Mordred leaned back into the chair and looked up at her mother. "Do you think Father loves us strangely?"
Joanna's expression shifted into something warm and sad and deeply familiar. "Of course he does."
Mordred laughed softly. "No, I mean—"
"I know what you mean." Joanna's hand touched her hair once. "Tywin was not made easy by the gods. He was made hard and then hardened further by duty and pride and the habits of power. But yes. He loves you all. Sometimes in ways that look like strategy. Sometimes in ways that look like command. Sometimes in ways that only reveal themselves when the world threatens what is his."
Mordred thought of the sept. Of Tywin kneeling alone under candlelight, asking the Seven for Jaime's safety because no command could reach that far fast enough.
"Yes," she said.
Joanna smiled very slightly. "That gown is one of those ways, too."
After Joanna had gone, Mordred sat a while longer with the sketch and the war and the absurdity of all of it.
Then she folded the drawing carefully and set it atop the portfolio for morning.

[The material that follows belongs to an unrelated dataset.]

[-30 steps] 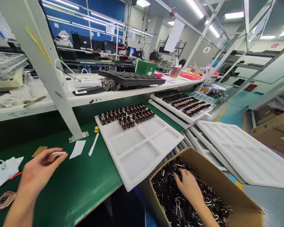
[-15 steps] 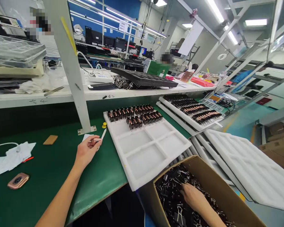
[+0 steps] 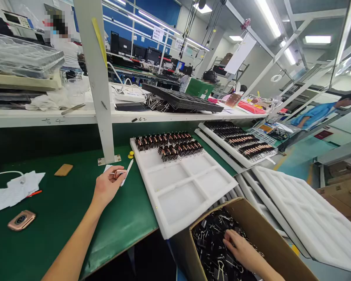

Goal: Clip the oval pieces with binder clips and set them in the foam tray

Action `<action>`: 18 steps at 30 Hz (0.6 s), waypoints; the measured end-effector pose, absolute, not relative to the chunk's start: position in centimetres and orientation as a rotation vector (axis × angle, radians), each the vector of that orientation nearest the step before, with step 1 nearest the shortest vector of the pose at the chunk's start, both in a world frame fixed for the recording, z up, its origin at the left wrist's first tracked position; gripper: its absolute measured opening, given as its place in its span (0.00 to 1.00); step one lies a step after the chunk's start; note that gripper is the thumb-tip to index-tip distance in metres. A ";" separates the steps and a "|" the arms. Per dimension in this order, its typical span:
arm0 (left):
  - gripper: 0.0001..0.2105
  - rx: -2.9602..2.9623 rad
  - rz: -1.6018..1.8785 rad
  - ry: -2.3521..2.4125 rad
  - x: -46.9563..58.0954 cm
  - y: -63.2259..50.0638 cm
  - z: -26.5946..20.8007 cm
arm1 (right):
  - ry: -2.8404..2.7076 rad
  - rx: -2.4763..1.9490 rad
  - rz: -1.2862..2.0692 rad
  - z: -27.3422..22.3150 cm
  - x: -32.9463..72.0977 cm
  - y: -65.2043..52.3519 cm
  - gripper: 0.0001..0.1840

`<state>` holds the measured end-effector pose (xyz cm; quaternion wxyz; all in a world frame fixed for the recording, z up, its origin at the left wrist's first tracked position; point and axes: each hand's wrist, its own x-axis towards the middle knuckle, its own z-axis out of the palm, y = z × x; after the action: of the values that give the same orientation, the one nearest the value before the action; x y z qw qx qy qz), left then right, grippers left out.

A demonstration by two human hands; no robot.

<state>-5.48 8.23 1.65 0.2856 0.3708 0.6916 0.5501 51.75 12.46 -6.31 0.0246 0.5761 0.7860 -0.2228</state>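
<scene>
Over the green bench, my left hand (image 3: pixel 107 187) pinches a rose-gold watch case (image 3: pixel 121 174) between thumb and fingers. A similar watch case (image 3: pixel 21 220) lies on the bench at far left. My right hand (image 3: pixel 241 249) is inside a cardboard box (image 3: pixel 266 238) full of loose black binder clips (image 3: pixel 206 242). Its fingers are bent down among the clips, and what they grip, if anything, cannot be made out. Between the hands lies a white foam tray (image 3: pixel 159 208). Rows of watch cases clamped in binder clips (image 3: pixel 178 145) stand in its far compartments.
Further right, another white tray (image 3: pixel 210 136) carries more clipped rows. Stacked foam trays (image 3: pixel 307 210) lean beside the box. A white post (image 3: pixel 98 86) rises from the bench near my left hand. Papers (image 3: pixel 16 193), a tan pad (image 3: pixel 63 169) and a white pen-like stick (image 3: pixel 130 166) lie around.
My right hand has shifted slightly within the clips, with more of its fingers showing now. The left hand keeps the watch case in about the same place. The view has tilted a little.
</scene>
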 end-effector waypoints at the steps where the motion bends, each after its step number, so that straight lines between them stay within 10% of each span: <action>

Tomorrow there would be more letters. More planning. More waiting sharpened to action. The Trident had changed the kingdom; soon enough the consequences would begin arriving in faster, bloodier waves. Tywin would choose his moment. Jaime would endure until that moment came. Elia and her children would need saving when the city finally opened its gates to doom. Oberyn would be there. Ned Stark would come. Robert would rise. And somewhere in the midst of all that, Cersei Lannister might become queen dressed in crimson and gold by a sister who understood that fashion could be another form of war.
Below the cliffs, the sea kept striking stone with patient violence.
Mordred smiled into the candlelight.
The waiting was nearly over.
And when the lions moved at last, they would move in armor, in silk, in blood, and in fire.